## EXERCISE
Give back exactly the lines of the entries below from the line with "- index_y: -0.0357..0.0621" to the line with "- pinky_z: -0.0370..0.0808", inclusive, and only those.

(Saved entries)

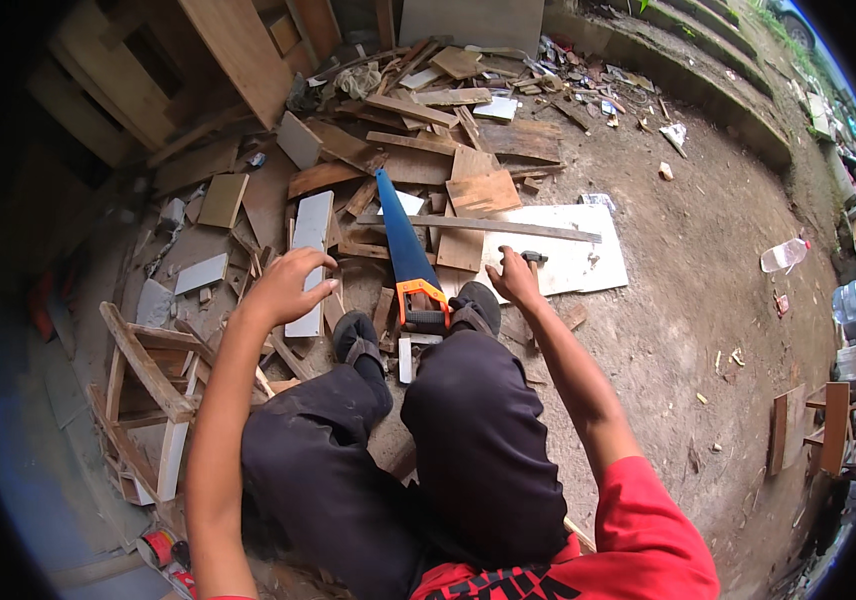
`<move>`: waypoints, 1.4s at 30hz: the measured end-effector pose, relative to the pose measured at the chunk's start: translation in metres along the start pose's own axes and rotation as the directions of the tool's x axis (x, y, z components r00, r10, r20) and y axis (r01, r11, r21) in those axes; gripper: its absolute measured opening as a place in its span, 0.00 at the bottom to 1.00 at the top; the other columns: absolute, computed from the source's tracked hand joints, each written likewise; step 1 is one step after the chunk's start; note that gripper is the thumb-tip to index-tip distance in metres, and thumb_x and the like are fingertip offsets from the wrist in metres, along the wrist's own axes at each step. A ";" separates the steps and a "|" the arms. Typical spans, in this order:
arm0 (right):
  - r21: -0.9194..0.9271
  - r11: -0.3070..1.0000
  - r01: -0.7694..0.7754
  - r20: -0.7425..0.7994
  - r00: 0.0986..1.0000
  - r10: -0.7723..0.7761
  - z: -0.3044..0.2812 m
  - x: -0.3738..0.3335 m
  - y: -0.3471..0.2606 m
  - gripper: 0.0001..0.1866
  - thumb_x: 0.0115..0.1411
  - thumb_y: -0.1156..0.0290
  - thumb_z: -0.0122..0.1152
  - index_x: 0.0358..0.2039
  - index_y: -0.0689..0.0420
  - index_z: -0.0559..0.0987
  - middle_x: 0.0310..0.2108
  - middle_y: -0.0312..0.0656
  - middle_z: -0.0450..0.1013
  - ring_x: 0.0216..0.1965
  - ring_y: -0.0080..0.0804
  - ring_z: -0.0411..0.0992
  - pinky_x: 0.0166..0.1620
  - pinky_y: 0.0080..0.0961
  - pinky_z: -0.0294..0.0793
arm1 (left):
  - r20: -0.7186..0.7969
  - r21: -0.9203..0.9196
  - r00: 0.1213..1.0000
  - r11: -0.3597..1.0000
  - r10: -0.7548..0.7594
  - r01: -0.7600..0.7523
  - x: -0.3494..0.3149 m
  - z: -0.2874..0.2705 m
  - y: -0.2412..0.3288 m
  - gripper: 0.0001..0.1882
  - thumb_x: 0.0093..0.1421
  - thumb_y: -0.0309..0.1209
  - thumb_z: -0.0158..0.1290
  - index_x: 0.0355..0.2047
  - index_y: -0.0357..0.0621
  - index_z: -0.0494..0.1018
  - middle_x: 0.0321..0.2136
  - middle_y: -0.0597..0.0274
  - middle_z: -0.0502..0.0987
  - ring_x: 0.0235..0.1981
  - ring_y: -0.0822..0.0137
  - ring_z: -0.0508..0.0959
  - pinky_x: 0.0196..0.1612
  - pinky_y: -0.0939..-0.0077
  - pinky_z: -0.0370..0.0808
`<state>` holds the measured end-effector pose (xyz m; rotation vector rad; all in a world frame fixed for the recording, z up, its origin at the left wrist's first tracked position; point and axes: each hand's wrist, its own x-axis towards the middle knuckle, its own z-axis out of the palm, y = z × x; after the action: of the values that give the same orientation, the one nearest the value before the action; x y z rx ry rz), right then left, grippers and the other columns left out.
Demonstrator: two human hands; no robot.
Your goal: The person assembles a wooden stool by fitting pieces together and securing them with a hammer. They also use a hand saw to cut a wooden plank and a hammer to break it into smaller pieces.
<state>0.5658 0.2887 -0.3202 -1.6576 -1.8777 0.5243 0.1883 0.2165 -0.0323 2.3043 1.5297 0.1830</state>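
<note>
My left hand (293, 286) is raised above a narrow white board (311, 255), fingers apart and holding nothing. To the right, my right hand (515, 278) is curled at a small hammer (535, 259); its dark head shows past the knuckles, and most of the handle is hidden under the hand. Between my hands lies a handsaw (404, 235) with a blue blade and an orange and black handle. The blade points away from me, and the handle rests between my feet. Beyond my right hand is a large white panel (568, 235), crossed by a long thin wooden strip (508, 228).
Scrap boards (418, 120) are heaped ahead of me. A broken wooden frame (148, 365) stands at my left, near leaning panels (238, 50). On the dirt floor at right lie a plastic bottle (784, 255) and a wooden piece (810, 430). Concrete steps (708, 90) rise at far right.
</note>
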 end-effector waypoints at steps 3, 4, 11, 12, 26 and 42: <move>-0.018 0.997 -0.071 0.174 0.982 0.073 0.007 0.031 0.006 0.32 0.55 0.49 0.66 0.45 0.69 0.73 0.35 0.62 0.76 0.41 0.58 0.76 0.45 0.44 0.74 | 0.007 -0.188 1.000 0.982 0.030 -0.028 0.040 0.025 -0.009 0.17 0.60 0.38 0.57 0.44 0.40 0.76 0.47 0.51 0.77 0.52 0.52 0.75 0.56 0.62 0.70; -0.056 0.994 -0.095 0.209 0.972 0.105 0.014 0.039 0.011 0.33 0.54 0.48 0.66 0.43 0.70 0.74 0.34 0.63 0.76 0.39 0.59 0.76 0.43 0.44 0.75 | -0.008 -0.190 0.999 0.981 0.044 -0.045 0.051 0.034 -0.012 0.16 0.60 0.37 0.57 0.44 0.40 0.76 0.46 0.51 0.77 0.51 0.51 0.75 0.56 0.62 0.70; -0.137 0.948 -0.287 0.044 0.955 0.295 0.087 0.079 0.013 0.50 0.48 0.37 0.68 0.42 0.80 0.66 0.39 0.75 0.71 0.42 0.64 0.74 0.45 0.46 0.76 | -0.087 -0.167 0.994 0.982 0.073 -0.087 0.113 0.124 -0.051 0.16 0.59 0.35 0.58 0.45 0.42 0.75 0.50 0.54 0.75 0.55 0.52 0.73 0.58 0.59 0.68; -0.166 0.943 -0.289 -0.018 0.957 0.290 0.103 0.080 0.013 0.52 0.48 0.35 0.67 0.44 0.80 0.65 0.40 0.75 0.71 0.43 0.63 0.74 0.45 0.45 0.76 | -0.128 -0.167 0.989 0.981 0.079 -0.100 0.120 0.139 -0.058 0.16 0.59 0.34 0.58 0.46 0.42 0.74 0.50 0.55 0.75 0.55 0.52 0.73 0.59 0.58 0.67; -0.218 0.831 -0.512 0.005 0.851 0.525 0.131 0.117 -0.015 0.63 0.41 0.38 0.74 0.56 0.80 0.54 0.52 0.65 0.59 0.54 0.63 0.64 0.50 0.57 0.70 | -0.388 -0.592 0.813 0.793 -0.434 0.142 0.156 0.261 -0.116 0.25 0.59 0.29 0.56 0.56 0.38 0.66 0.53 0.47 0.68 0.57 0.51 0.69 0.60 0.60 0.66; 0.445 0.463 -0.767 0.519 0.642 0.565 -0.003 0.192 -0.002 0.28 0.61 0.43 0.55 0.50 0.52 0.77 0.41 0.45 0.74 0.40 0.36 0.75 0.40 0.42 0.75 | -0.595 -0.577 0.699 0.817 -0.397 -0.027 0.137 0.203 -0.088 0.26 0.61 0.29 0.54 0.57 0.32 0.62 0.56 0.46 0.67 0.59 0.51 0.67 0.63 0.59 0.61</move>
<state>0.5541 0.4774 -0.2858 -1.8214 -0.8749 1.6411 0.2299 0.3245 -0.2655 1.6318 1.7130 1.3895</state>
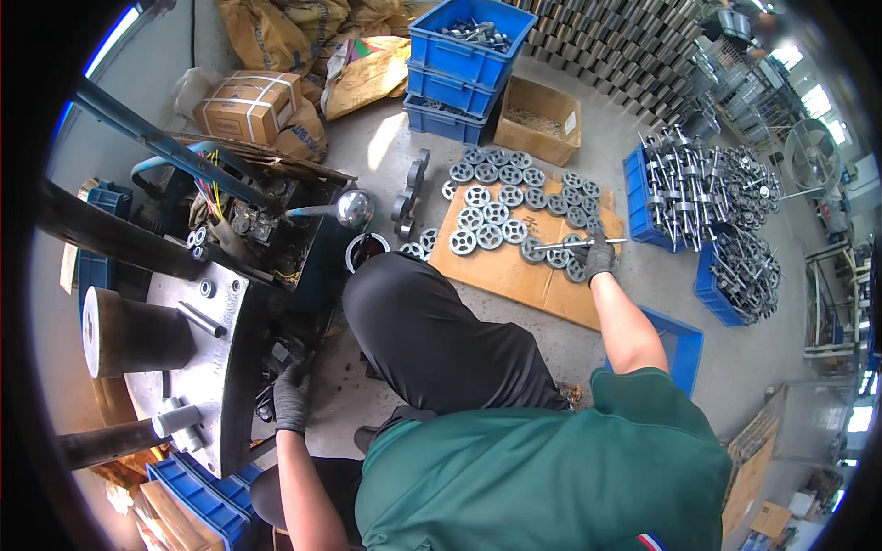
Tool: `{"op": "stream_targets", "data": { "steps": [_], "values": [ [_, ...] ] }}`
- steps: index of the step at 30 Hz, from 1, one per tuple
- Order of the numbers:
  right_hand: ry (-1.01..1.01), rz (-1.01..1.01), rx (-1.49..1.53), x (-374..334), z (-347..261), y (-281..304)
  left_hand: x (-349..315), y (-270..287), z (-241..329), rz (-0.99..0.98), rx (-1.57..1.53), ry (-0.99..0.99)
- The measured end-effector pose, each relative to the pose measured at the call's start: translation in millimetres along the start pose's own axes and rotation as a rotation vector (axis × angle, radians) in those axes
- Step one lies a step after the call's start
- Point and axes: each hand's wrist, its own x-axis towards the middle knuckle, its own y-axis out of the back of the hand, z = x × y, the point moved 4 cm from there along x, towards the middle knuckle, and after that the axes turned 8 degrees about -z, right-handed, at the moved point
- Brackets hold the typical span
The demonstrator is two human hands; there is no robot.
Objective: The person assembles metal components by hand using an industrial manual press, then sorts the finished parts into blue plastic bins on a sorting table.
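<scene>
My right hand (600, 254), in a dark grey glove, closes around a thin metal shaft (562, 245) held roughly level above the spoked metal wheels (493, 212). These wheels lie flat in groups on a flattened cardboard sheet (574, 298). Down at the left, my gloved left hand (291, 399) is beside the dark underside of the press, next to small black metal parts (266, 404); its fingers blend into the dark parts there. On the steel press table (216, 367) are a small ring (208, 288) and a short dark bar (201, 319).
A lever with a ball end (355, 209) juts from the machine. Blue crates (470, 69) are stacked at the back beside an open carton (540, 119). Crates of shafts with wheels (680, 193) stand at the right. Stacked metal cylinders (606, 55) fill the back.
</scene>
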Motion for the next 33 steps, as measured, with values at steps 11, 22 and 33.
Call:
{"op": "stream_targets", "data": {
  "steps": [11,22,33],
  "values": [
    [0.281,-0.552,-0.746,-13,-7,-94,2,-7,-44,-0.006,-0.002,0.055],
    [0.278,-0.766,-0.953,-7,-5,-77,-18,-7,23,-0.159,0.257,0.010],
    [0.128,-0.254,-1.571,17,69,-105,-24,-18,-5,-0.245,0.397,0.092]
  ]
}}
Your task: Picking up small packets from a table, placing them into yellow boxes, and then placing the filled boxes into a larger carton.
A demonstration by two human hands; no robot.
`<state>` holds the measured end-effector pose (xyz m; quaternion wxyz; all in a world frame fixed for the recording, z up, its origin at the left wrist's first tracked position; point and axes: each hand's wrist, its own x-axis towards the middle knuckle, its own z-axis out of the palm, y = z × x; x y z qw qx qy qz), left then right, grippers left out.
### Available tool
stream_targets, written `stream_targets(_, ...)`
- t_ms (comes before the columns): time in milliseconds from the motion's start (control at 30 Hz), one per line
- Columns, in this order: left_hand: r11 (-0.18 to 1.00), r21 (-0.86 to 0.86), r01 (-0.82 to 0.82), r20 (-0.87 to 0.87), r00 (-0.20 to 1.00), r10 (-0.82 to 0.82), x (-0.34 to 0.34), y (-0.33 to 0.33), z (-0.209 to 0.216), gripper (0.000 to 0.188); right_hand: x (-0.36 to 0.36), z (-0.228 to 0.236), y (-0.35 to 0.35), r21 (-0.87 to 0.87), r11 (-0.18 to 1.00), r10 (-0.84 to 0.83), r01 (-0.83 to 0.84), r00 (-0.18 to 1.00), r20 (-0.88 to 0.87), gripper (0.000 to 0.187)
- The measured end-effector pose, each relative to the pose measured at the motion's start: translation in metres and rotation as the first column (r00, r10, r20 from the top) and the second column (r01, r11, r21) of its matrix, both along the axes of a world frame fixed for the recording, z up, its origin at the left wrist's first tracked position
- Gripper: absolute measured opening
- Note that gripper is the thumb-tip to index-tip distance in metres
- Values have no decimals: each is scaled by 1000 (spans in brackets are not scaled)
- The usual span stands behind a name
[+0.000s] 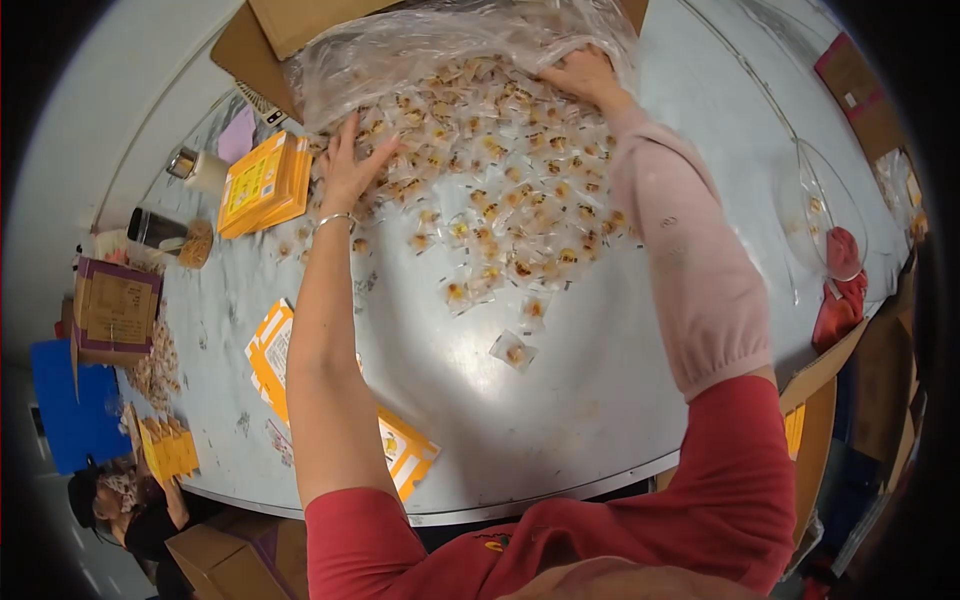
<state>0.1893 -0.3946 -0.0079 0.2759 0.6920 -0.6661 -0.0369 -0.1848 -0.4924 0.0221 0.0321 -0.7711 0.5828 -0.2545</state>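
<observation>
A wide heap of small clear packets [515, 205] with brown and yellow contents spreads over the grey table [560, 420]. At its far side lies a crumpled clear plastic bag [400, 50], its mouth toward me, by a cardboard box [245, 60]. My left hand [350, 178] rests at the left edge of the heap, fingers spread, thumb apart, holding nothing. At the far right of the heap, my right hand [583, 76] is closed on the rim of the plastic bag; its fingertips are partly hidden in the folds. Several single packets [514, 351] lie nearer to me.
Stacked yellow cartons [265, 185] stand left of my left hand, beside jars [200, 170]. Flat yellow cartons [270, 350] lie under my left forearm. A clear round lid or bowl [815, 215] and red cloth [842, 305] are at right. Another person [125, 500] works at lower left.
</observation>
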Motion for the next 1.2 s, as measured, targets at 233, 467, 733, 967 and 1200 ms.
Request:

## COMPLETED EXERCISE
  - index_y: -0.0357..0.0621
  - index_z: -0.0494..0.1018
  - middle_x: 0.0321..0.2136
  - middle_y: -0.0597..0.0274
  - middle_z: -0.0502..0.0987
  - ring_x: 0.0235..0.1981
  - ring_y: -0.0822..0.0137
  - ring_z: -0.0508..0.0959
  - pinky_x: 0.0196..0.1612
  - pinky_y: -0.0939..-0.0077
  - pinky_z: -0.0370..0.0808

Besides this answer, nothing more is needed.